UNE VINGTAINE DE MEDECINS ont passé la journée de lundi devant le ministère de la Santé. Sous la pluie. Devant des banderoles exigeant la fin de leur « humiliation ». Points communs à tous ces praticiens : la nationalité française, des diplômes de médecine obtenus hors d'Europe et des possibilités de reconnaissance de leurs compétences par le système de soins français totalement épuisées.

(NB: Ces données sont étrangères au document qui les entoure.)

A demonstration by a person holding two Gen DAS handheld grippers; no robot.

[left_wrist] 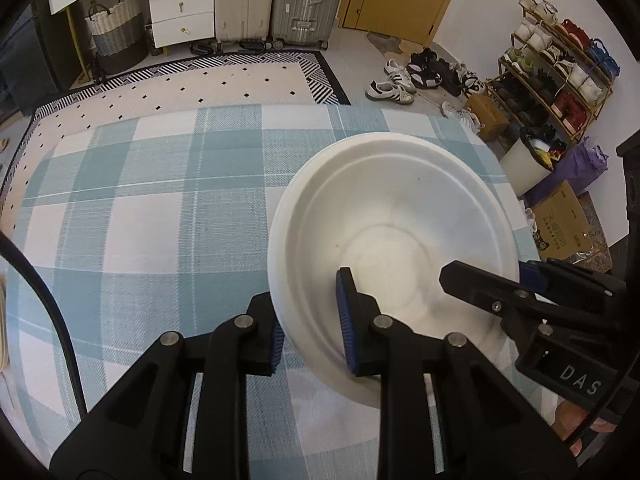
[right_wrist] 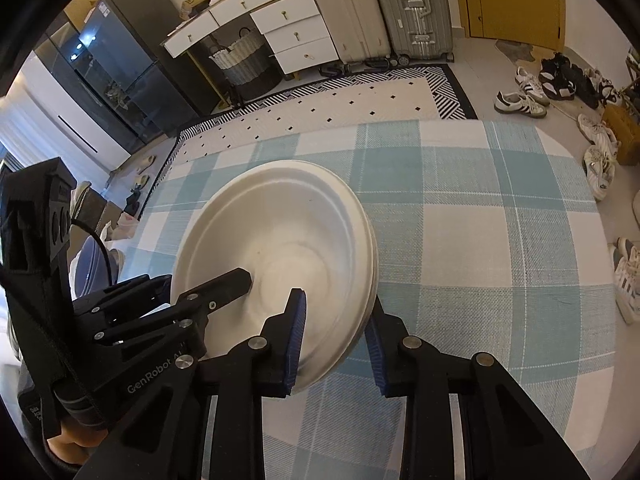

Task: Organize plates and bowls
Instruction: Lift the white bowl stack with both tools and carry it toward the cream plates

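Note:
A white bowl (left_wrist: 394, 216) sits on the blue-and-white checked tablecloth (left_wrist: 140, 216); in the right wrist view the bowl (right_wrist: 280, 240) looks like a stack of nested white bowls with layered rims. My left gripper (left_wrist: 310, 332) straddles the bowl's left rim, one blue pad inside and one outside, with a gap showing. My right gripper (right_wrist: 336, 340) straddles the right rim the same way. Each gripper shows in the other's view: the right one (left_wrist: 492, 280) and the left one (right_wrist: 224, 284).
The table's far edge (left_wrist: 280, 106) drops to a patterned rug (left_wrist: 200, 80). Beyond stand white drawers (left_wrist: 180, 4), suitcases (left_wrist: 304, 0), a basket (left_wrist: 116, 28) and a shoe rack (left_wrist: 560, 64). Shoes (right_wrist: 520, 100) lie on the floor.

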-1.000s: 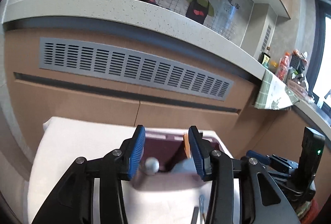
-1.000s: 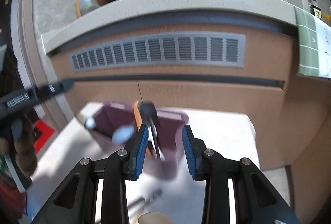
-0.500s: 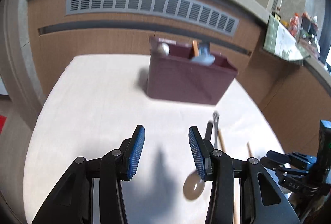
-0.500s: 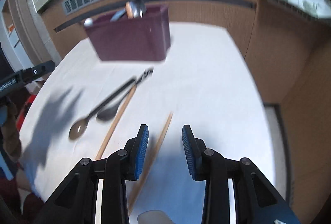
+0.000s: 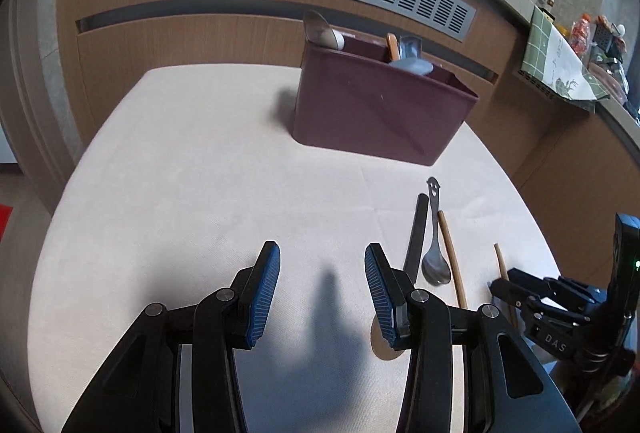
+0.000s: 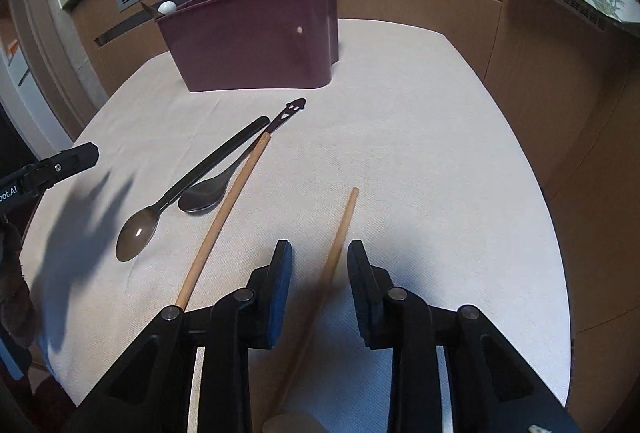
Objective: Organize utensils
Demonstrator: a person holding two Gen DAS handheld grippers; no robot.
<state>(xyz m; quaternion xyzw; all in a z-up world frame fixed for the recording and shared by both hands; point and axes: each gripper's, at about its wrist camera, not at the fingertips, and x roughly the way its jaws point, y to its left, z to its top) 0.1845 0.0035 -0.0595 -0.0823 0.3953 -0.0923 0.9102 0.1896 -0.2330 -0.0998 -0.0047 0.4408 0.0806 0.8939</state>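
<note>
the right gripper is held open with jaws just narrowed around a loose wooden chopstick, not yet pinched. if closed off-centre, the thin stick could be rolled away. the left gripper is open, empty. spoons lie left, the maroon caddy ahead, on a pale tablecloth before wooden cabinets.

Both tools share one build: the left gripper and right gripper have black angular linkage arms, silver round screws at the pivots, and blue ribbed pads lining the fingers
</note>
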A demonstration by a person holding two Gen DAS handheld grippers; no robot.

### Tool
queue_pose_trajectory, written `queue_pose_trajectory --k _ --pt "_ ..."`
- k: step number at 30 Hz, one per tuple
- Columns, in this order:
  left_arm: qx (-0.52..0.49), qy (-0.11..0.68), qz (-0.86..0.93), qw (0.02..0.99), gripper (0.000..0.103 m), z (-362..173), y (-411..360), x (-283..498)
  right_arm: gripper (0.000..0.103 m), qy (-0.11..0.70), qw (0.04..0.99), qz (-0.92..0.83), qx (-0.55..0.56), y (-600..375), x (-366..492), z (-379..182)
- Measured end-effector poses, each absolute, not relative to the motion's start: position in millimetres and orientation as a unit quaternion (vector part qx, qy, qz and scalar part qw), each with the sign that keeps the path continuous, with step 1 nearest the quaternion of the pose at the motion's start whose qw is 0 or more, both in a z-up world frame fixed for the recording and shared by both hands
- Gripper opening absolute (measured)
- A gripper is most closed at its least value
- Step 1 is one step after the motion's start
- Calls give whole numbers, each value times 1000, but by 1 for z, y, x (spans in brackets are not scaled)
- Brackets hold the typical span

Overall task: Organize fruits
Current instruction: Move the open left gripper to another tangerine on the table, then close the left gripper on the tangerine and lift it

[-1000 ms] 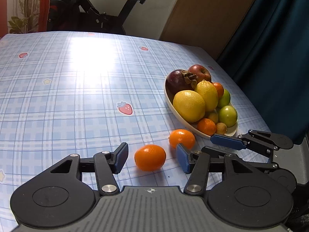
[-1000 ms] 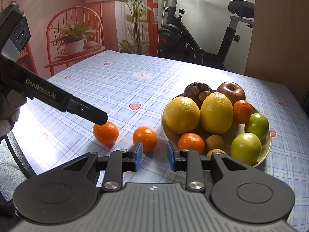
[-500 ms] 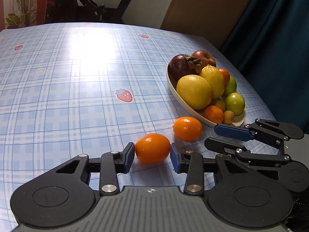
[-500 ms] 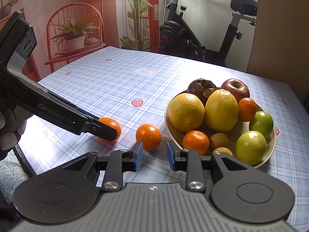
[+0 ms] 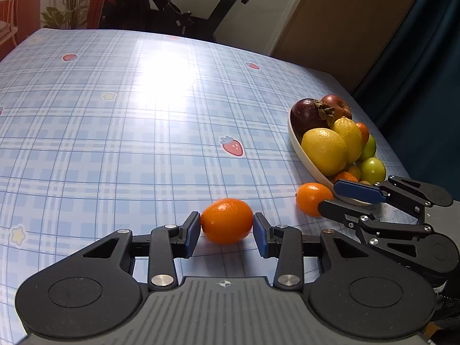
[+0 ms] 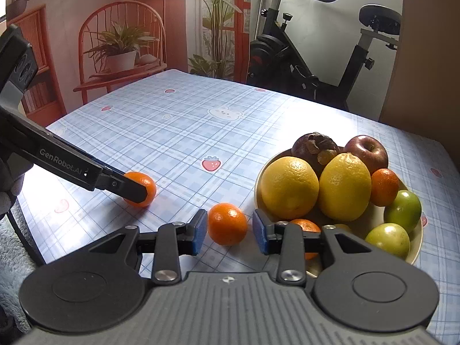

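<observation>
Lowered, tilted left claw (image 5: 226,229) now pinches a tangerine (image 5: 226,220); right claw (image 6: 229,230) widening, ungripped.

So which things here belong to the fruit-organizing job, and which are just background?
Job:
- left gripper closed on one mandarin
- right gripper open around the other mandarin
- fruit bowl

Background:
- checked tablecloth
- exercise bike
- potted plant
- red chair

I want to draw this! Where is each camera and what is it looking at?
Left wrist: sits on the left gripper, looking down its fingers at one mandarin; the right gripper shows.
Right wrist: sits on the right gripper, facing the other mandarin; the left gripper shows.
Both see the fruit bowl and the tablecloth.
</observation>
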State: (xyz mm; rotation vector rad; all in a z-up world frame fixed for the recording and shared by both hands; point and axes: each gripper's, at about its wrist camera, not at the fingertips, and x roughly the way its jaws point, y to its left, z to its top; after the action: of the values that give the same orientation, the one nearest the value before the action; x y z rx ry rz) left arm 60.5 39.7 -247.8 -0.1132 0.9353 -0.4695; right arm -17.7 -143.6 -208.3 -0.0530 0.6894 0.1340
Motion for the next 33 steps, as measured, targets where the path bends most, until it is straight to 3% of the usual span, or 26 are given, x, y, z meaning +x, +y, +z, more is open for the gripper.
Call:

Représentés par l'Amfdec (Association des médecins français à diplôme extracommunautaire, qui compte très exactement 42 adhérents), ces médecins seraient autour de 200 à exercer actuellement dans les hôpitaux. En toute légalité puisqu'ils étaient déjà en poste avant juillet 1999, date où la promulgation de la loi sur la CMU (couverture maladie universelle) a rendu impossible - en théorie - toute nouvelle embauche de médecin à diplôme étranger. Pourquoi ne sont-ils pas, comme des milliers de leurs confrères d'infortune, devenus praticien adjoint contractuel (PAC), voire praticien hospitalier (PH) ? Pourquoi n'ont-ils pas, autre solution, obtenu l'autorisation d'exercer la médecine en France via le Csct (certificat de synthèse clinique et thérapeutique) ?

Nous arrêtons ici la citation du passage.